Some of the components in the Hiawatha grains that were classified using the ZEISS Mineralogic software platform are not common mineral phases but rather various quenched shock melts. The tabulated compositional limits of the latter phases are listed in Table 1.

EMP wavelength–dispersive analysis and element mapping was conducted at the University of Copenhagen, Denmark, on a JEOL 8200 superprobe. The instrument was operated at an accelerating voltage of 15 kV and with a beam current of 5 nA. The measurements were standardized using in-house silicate, oxide, and elemental standards (see Supplemental Table S11). Count times were 20 s on peak and on backgrounds. Matrix corrections were made using the phi-rho-z methods. An electron beam size of 1–5 μm was used for analyses of robust minerals, whereas a spot size of 10–15 μm was used for glassy and hemicrystalline grains to minimize volatilization and sample damage.
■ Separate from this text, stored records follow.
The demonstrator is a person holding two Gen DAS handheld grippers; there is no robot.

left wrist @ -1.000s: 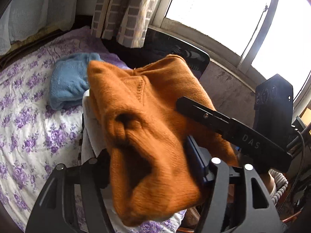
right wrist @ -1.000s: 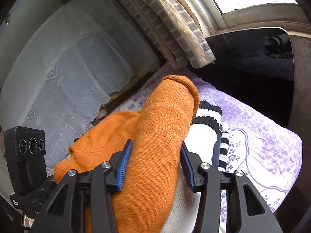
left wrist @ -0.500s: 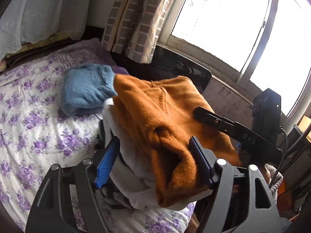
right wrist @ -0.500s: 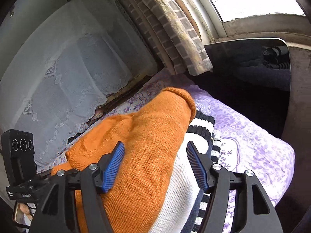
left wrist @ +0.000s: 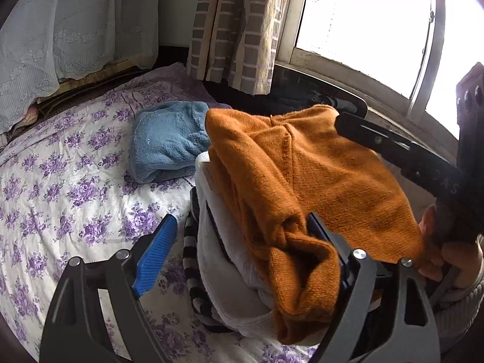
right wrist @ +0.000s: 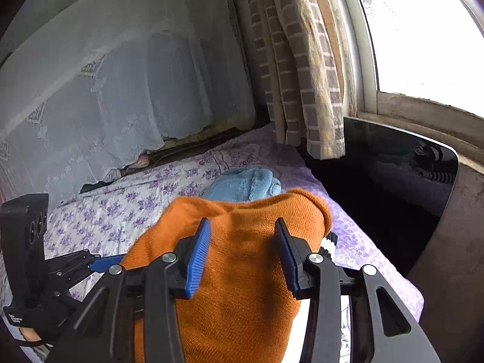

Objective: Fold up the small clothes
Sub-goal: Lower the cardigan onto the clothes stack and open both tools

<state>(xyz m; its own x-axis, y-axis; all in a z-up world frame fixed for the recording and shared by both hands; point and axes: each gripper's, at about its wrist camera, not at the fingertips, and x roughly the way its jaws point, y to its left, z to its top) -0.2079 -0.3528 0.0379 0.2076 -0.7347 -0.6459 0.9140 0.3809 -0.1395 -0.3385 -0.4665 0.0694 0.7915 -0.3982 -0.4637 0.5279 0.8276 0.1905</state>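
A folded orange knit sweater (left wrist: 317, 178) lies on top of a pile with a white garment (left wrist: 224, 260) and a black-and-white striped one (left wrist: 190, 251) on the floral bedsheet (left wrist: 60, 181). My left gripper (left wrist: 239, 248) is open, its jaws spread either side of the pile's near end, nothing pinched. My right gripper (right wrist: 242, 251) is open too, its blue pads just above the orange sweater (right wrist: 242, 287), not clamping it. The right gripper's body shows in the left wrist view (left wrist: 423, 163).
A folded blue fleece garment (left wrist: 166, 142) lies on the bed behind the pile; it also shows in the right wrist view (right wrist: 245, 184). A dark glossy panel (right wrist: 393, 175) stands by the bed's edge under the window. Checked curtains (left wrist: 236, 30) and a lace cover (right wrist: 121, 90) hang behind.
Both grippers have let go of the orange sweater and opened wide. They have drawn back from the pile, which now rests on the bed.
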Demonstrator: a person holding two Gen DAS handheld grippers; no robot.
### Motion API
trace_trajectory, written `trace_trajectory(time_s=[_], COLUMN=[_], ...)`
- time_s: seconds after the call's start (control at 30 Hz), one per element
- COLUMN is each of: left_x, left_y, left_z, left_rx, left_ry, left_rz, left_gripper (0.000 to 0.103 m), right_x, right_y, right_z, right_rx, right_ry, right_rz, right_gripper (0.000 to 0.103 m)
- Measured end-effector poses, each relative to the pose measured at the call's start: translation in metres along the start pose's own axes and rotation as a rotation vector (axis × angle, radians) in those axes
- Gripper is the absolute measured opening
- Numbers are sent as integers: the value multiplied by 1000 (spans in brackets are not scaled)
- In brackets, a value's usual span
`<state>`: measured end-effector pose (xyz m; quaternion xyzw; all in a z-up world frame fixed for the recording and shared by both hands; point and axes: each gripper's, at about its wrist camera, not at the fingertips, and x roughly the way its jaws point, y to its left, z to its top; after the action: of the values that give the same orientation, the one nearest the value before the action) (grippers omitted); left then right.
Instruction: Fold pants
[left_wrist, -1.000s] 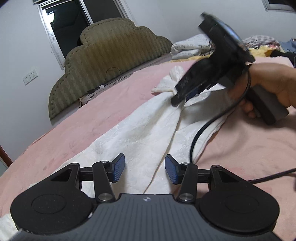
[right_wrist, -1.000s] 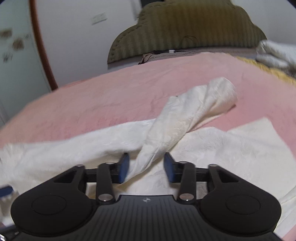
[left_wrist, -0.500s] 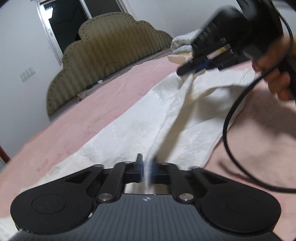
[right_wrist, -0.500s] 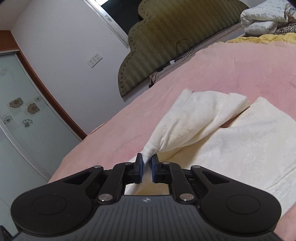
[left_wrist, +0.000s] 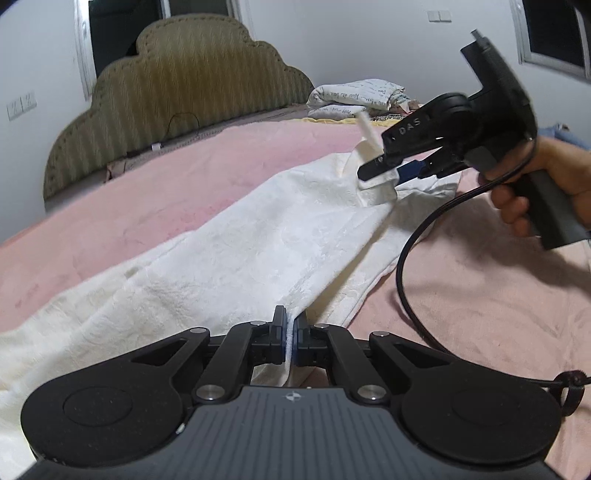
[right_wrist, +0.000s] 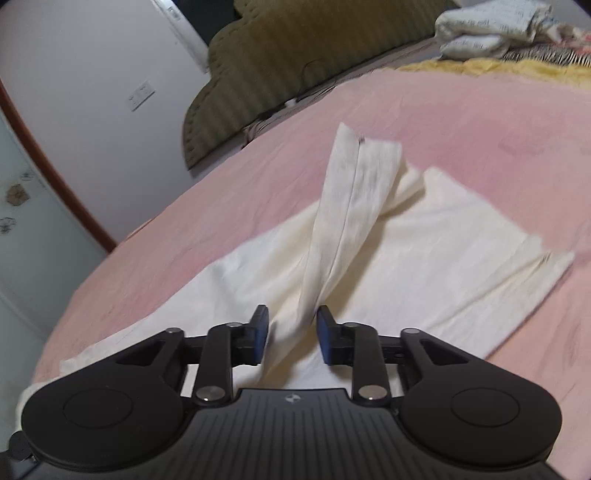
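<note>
White pants (left_wrist: 258, 251) lie stretched along the pink bed (left_wrist: 147, 184). My left gripper (left_wrist: 291, 338) is shut on a pinched edge of the fabric at the near end. A hand holds my right gripper (left_wrist: 373, 173) at the far end, over a raised fold of cloth. In the right wrist view the right gripper (right_wrist: 291, 334) has its jaws opening. A blurred, lifted strip of the pants (right_wrist: 347, 221) runs between the blue pads (right_wrist: 327, 336), which no longer pinch it. The rest of the pants (right_wrist: 461, 251) lies flat beneath.
An olive padded headboard (left_wrist: 177, 92) stands at the far end of the bed. Folded bedding (right_wrist: 487, 26) and a yellow blanket (right_wrist: 480, 66) lie at the far right. The right gripper's black cable (left_wrist: 406, 266) hangs over the bed. A glass door (right_wrist: 22, 221) is on the left.
My left gripper closed on the pants' near edge. My right gripper pinched a fold, lifted it over the pants, and has now parted its jaws around it.
</note>
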<state>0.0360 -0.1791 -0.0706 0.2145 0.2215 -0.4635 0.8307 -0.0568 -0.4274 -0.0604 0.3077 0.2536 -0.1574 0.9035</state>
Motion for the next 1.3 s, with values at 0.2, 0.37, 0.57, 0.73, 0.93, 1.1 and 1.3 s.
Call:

Replicate analyses of MPI-DING glass standards (Jochum et al., 2006) were in good agreement with recommended values in Jochum et al. (2006). The Hiawatha glassy grains generally yielded relatively low totals of 80–95 wt%, which is considered in part to be the result of imperfect polishing of soft material including glass coupled with the presence of organic carbon and/or hydrous components in many grains. We note in this context that Belkin and Horton (2009) calculated up to 10 wt% water in shock melt glasses from the Chesapeake Bay impact simply by calculating the deficit from 100% totals in EMP analyses.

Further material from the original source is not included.